Gegen das Sanierungsprogramm sprach sich der CDU-Fraktionsvorsitzende Armin Naß aus. Er sah keinen Sinn darin, dass die eine Baufirma erst die Gehwege zumacht, damit anschließend eine andere Firma sie wieder aufmacht, um zu pflastern. "Wie soll das funktionieren?", fragte Naß. Es sei aus seiner Sicht auch nicht möglich, dass die Gehwege für eine spätere Pflasterung offengehalten werden.

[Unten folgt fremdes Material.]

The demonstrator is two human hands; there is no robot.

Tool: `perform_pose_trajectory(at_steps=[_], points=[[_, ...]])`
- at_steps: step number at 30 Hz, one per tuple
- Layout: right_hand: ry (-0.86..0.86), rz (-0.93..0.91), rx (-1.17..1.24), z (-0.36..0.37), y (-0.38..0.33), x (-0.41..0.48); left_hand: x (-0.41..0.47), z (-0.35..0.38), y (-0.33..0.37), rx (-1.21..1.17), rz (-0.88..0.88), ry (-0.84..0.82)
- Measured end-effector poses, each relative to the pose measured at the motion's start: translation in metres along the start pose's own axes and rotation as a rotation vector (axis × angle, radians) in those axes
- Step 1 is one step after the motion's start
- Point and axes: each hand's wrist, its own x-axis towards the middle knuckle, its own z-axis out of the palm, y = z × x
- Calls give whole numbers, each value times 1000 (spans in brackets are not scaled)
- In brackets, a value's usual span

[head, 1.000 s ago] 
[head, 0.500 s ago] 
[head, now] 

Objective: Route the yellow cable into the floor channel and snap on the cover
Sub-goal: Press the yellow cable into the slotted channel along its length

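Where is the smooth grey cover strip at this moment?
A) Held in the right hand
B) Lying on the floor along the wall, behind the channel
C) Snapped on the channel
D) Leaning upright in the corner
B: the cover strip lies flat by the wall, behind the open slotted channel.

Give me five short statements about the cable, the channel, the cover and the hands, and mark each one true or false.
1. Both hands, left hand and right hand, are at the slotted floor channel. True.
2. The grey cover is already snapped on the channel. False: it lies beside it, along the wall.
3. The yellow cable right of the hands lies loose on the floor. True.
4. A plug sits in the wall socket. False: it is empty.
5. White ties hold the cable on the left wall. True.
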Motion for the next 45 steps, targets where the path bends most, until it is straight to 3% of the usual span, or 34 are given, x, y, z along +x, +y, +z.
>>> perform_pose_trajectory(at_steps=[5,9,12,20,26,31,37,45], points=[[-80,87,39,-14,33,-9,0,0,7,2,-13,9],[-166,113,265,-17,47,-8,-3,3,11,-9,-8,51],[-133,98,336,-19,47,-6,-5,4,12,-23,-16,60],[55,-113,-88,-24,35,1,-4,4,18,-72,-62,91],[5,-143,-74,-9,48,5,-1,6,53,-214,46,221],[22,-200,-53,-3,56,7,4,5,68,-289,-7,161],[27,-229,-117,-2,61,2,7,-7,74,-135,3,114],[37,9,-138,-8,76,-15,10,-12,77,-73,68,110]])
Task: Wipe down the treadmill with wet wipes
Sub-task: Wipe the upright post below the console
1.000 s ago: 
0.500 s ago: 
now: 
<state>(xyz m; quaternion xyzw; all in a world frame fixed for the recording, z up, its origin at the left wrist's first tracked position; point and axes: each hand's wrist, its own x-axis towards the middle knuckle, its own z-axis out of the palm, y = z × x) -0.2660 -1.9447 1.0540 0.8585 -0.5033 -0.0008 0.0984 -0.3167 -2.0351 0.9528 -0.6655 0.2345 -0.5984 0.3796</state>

65 Prozent Glasfaser verlegt

Die Verlegung von Glasfaserleitungen in der Stadt Runkel ist bereits zu 65 Prozent abgeschlossen. Dies erklärte Bürgermeister Michel Kremer (parteilos) in der Stadtverordnetenversammlung am Mittwochabend auf Anfrage der Bürgerliste.

Als erster Stadtteil werde Runkel-Süd an das vom Goldenen Grund kommende Internetsignal angeschlossen, sagte Kremer weiter. Er rechne damit Ende September oder Anfang Oktober. Außerdem informierte der Bürgermeister über den Umgang mit den entstandenen Schäden im Zuge des Ausbaus. Mit dem Unternehmen Deutsche Glasfaser sei vereinbart worden, dass sämtliche Gehwege nach Ende der Verlegearbeiten wiederhergestellt werden - voraussichtlich im August/September dieses Jahres.

Jeden Dienstag gebe es dazu Gespräche zwischen dem Unternehmen und dem Runkeler Bauamt. Zum Abschluss sei eine Endabnahme vereinbart worden, anschließend laufe die Gewährleistungsfrist, informierte Kremer.